- _Records from a collection_
◇ ◇ ◇

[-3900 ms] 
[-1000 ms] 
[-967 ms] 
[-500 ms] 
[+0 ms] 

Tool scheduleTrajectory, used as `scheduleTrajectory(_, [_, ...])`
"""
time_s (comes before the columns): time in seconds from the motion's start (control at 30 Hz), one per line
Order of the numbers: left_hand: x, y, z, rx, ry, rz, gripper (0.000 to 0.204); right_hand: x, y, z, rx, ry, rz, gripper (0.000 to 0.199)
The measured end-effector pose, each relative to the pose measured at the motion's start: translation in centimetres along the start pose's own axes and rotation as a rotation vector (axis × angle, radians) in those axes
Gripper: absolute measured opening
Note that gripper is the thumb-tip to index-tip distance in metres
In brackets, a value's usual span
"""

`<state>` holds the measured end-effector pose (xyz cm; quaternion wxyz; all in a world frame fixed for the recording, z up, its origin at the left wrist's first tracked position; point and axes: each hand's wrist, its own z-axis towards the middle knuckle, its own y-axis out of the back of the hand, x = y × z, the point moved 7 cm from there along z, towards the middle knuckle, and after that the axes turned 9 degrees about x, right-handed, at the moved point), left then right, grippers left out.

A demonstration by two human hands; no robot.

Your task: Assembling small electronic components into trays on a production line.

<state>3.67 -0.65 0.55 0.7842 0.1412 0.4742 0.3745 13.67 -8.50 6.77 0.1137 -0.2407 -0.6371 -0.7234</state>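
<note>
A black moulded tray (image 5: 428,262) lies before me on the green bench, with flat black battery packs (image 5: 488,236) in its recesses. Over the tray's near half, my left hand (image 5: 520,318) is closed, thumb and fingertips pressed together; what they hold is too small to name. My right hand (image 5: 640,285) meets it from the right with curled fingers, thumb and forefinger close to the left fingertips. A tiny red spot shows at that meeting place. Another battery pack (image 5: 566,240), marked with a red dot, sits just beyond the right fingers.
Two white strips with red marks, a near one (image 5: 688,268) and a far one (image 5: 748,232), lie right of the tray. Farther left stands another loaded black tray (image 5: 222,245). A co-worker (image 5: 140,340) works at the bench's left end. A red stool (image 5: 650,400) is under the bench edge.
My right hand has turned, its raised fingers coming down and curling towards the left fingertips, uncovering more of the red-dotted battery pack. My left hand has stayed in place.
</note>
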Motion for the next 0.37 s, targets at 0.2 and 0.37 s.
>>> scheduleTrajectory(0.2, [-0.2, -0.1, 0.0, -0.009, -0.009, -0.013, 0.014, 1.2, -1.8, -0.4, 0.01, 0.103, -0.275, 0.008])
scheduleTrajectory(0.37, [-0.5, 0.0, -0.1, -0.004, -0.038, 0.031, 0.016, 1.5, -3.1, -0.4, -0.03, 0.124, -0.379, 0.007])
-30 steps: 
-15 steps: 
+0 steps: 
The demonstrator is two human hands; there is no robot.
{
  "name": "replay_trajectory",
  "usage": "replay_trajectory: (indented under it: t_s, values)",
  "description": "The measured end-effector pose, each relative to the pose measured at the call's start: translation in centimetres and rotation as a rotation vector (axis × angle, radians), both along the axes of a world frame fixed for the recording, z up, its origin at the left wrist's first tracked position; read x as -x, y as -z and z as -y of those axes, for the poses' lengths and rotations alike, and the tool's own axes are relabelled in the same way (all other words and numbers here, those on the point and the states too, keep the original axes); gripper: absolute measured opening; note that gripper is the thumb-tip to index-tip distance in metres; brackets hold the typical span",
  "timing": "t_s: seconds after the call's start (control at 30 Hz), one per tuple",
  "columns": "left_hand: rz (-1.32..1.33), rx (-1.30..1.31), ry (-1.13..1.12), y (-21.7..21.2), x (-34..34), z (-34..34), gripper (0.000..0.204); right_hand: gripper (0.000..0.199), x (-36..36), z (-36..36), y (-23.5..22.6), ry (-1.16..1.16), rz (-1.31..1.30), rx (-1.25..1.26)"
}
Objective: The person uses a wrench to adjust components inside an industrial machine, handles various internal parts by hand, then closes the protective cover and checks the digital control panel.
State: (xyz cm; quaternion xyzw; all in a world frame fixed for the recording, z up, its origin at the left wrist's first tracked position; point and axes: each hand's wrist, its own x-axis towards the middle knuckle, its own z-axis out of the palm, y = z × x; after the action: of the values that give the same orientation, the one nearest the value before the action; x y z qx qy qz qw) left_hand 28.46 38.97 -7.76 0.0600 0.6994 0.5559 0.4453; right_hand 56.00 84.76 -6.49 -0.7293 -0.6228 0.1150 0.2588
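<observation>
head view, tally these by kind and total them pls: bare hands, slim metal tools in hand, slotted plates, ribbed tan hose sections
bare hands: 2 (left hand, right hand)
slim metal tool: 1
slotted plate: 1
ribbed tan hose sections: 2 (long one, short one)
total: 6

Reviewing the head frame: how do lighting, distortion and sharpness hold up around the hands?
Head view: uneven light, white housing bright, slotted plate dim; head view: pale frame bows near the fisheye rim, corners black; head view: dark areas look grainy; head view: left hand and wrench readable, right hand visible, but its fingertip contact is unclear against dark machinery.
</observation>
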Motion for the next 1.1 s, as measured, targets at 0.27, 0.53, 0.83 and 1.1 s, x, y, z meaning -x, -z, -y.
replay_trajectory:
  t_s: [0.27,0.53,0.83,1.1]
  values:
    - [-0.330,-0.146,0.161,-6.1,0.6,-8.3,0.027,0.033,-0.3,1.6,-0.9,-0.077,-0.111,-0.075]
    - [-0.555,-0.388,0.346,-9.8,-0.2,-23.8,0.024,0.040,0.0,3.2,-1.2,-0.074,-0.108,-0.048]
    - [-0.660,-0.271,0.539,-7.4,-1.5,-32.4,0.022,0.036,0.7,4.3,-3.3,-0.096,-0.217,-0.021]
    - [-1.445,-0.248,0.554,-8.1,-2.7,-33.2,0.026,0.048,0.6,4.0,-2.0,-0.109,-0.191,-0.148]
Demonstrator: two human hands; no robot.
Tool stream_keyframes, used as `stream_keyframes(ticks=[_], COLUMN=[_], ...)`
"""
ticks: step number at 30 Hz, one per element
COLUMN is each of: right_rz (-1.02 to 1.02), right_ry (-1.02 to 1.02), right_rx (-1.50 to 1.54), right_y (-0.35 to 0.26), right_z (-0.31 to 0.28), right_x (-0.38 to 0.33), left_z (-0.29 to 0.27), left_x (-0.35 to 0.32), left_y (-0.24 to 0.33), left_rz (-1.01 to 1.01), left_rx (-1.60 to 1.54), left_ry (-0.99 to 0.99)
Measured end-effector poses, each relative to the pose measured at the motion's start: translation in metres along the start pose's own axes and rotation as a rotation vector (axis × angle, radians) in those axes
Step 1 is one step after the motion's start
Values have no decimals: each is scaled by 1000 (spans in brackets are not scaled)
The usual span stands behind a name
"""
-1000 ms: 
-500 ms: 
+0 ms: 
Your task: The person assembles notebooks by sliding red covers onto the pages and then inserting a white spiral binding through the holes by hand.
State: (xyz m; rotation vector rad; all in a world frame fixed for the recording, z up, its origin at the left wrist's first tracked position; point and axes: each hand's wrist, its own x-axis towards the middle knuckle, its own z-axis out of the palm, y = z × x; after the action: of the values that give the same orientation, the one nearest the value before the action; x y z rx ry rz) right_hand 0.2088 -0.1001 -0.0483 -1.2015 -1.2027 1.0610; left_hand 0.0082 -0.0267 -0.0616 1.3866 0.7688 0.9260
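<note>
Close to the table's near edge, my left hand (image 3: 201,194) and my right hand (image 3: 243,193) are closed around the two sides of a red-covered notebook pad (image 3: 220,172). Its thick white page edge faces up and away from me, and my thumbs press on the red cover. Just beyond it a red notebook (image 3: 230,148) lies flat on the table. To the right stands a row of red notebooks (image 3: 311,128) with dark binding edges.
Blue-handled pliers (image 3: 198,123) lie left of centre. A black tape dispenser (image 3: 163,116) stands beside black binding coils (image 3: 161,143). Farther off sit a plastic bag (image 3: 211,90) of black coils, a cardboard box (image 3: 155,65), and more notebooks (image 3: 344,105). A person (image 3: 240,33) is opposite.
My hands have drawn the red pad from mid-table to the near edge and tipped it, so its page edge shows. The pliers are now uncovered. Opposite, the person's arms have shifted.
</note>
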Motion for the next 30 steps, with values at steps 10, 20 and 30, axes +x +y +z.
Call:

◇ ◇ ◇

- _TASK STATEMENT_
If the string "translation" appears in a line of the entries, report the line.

- _THE ANSWER_
The measured end-effector pose, each relative to the pose measured at the motion's start: translation in centimetres along the start pose's own axes and rotation as a rotation vector (axis × angle, radians) in those axes
  "description": "The measured end-effector pose, each relative to the pose measured at the call's start: translation in centimetres and rotation as a rotation vector (axis × angle, radians), both along the axes of a world frame fixed for the recording, z up, its origin at the left wrist's first tracked position; read x as -x, y as -z and z as -y of those axes, for the poses' lengths and rotations alike, and the tool's own axes are relabelled in the same way (all other words and numbers here, those on the point and the states too, keep the original axes); gripper: absolute measured opening; note that gripper is the thumb-tip to index-tip distance in metres; brackets hold the typical span",
Measured end-effector poses, each relative to the pose measured at the motion's start: translation in metres along the start pose's own axes and rotation as a rotation vector (axis × angle, radians) in those axes

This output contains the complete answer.